== Data block

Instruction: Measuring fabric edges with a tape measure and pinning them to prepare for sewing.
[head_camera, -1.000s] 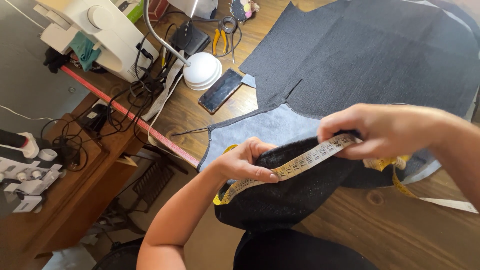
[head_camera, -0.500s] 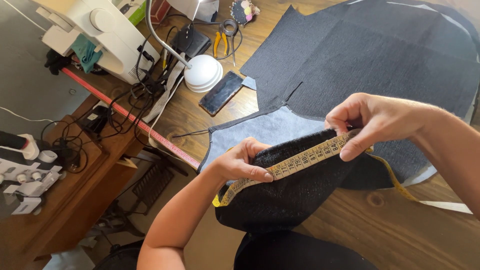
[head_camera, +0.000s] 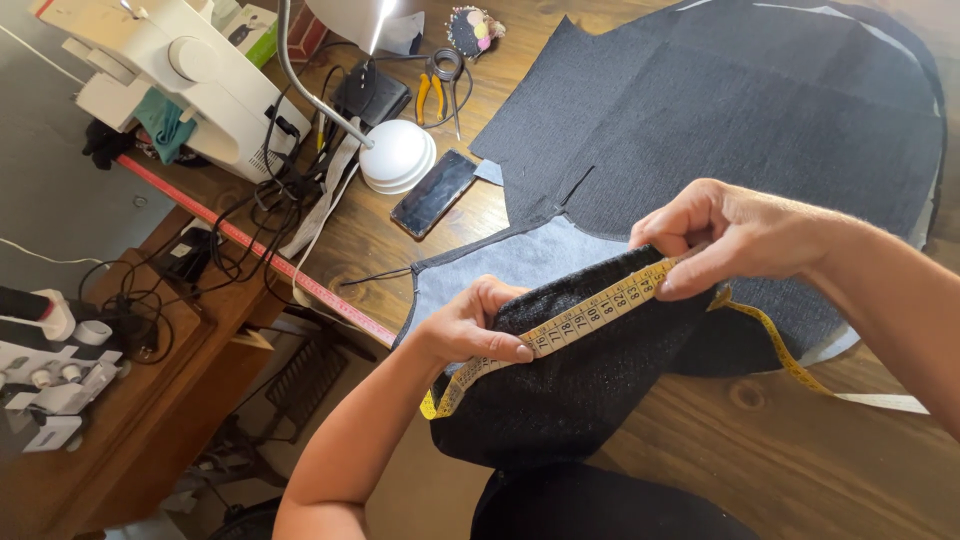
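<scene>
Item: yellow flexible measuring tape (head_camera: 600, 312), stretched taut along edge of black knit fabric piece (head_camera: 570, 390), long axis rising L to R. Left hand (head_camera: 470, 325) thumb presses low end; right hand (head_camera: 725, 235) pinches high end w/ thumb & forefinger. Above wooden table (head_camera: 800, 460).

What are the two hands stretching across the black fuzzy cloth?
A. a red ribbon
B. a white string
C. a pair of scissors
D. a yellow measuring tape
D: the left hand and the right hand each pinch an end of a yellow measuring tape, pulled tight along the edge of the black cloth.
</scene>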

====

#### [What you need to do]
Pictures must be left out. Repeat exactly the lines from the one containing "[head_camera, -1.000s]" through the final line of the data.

#### [Output]
[head_camera, -1.000s] 
[head_camera, -0.500s] 
[head_camera, +0.000s] 
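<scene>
Item: yellow flexible measuring tape (head_camera: 600, 312), stretched taut along edge of black knit fabric piece (head_camera: 570, 390), long axis rising L to R. Left hand (head_camera: 470, 325) thumb presses low end; right hand (head_camera: 725, 235) pinches high end w/ thumb & forefinger. Above wooden table (head_camera: 800, 460).

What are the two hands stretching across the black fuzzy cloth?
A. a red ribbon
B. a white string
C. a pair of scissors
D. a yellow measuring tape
D: the left hand and the right hand each pinch an end of a yellow measuring tape, pulled tight along the edge of the black cloth.
</scene>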

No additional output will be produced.